Kepala Sakusa kembali tegak, ia dan Komori mengenali suara nyaring yang khas itu, mereka berdua terdiam menatap ke arah pintu.

"Nanti istirahat aku ke kelasmu ya."

"Sou sou.." Tobio tersenyum kemudian melambaikan tangan pada Sugawara. Pemuda bersurai abu itu balas tersenyum sembari mengusak rambut yang sedikit lebih pendek.

"Da Bio!"

"Da!"

Teman-teman Sugawara yang lain juga melambaikan tangan pamit untuk lanjut jalan ke kelas mereka. Usai dengan urusan tersebut, Tobio berbalik dan melangkah menuju tempat duduknya. Senyummya perlahan-lahan luntur dan ekspresinya menjadi datar saat duduk di samping Sakusa.

"Tobio, kau kemana saja dua minggu ini-"

"Itu.. Ayahku sakit, jadi aku merawatnya di rumah, Komori.." Tobio mendongak dan tersenyum sampai menyisakan garis mata menyerupai anak anjing yang imut.

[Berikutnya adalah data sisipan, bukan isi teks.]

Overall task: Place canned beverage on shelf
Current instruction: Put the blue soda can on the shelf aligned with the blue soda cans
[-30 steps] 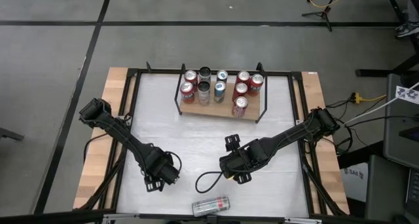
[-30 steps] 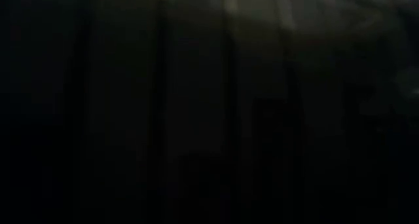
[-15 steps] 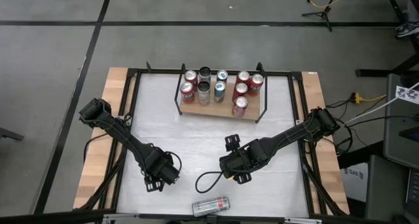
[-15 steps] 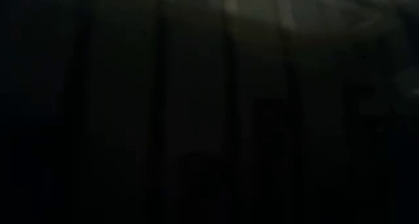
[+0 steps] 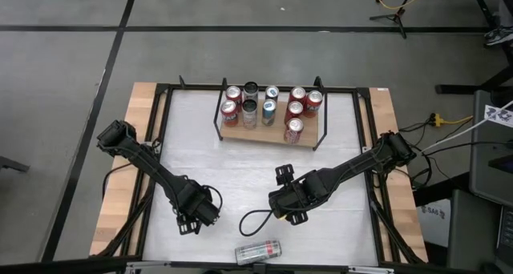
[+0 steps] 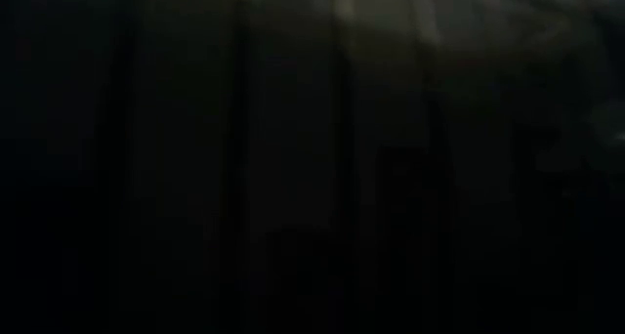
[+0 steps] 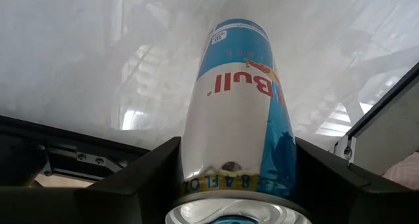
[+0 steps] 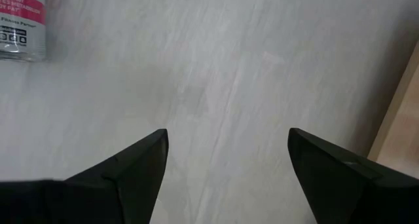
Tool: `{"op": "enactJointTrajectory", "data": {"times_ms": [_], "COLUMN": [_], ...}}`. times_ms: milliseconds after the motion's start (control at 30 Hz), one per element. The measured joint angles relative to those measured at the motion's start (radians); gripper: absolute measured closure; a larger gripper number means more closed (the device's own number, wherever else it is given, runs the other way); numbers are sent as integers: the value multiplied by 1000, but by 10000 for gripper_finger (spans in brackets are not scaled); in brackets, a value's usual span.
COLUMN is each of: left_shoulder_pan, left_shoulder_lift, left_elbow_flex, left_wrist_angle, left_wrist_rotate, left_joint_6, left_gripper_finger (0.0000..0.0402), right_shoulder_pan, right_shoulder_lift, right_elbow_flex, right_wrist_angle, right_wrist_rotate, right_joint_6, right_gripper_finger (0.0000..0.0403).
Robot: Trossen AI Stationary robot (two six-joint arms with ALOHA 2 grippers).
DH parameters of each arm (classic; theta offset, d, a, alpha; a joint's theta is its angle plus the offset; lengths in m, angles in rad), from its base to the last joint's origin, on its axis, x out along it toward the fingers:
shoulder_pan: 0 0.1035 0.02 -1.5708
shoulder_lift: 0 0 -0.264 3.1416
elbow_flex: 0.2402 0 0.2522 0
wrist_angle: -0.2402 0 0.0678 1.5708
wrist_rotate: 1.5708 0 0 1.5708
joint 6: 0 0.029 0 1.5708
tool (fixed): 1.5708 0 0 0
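Note:
The shelf (image 5: 258,134), a small wooden board with black rod brackets, stands at the table's far middle and bears several upright cans (image 5: 294,108). My left gripper (image 5: 195,218) is over the table's near left, pointing steeply down, and is shut on a blue-and-silver canned beverage (image 7: 236,99). In the high view the gripper hides that can. My right gripper (image 5: 291,213) hangs open over the near middle of the table with nothing between its fingers (image 8: 227,135). Another can (image 5: 257,251) lies on its side near the table's front edge. The low view is dark. My left gripper pinches the blue-and-silver can between its two fingers, one on each side of the can's wall close to the top rim (image 7: 190,175). The fingers come from above, pointing steeply down along the can. The can stands top up in the hold; whether its bottom rests on the table I cannot tell.
A black cable loop (image 5: 253,223) lies on the white tabletop (image 5: 232,166) between the two grippers. The lying can's pink-and-white label (image 8: 19,21) shows in the right wrist view. Wooden strips (image 5: 120,178) and a black frame run along the table's sides.

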State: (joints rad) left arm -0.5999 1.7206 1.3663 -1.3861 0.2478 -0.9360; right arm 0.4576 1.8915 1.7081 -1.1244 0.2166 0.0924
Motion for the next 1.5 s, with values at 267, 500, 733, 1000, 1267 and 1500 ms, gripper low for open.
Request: {"op": "enactJointTrajectory", "data": {"times_ms": [267,500,733,1000,1267,1500], "left_shoulder_pan": [0,0,0,0,0,-3], "left_shoulder_lift": [0,0,0,0,0,0], "left_elbow_flex": [0,1,1,1,0,0], "left_wrist_angle": [0,0,0,0,0,4], "left_wrist_rotate": [0,-2,6,6,-19,-48], "left_joint_6": [0,-5,-21,-220,-488,-600], "left_gripper_finger": [140,111,107,107,107,107], "right_shoulder_pan": [0,0,0,0,0,0], "right_shoulder_lift": [0,0,0,0,0,0], "right_elbow_flex": [0,0,0,0,0,0], "right_wrist_angle": [0,0,0,0,0,0], "right_wrist_rotate": [0,0,0,0,0,0], "right_joint_6": [0,0,0,0,0,0], "right_gripper_finger": [95,95,95,95,95,95]}}
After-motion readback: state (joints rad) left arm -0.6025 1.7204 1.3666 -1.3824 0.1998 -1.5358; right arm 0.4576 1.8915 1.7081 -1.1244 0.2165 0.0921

Komori menelan ludah kemudian tersenyum salah tingkah. "O-oh begitu.. Cepat sembuh untuk ayahmu."

"Mm." Tobio mengangguk.

Di sampingnya, Sakusa menatap si blueberry datar. Dengan pesona manis semacam itu, Tobio bisa membuat semua orang selalu tersenyum dan nyaman di dekatnya. Mungkin itu juga alasan yang membuat Sakusa bisa sampai merasa tak enak hati. Apa artinya dia juga sudah ikut-ikutan terpikat namun terhalang gengsi?

"Omi! Jangan lupa!" Motoya yang sudah di ambang pintu kelas berteriak pada sepupunya. Sakusa yang semula menatap Tobio tanpa berkedip pun beralih memandang kearah Motoya. Tak mengangguk atau mengiyakan, lelaki itu hanya diam.

Bel berbunyi. Jam terus berputar sampai sudah mendekati jam istirahat ke dua. Setiap kali Sakusa ingin memulai percakapan, bibir dan tenggorokan nya menjadi kaku sampai-sampai tangannya berkeringat.

Entah mengapa ia bisa jadi begitu grogi padahal Tobio sedari tadi hanya duduk diam. Ah iya, seharian Tobio hanya diam bahkan tidak melirik ke arahnya sama sekali, hal itu membuat Sakusa semakin gundah dan mengganjal.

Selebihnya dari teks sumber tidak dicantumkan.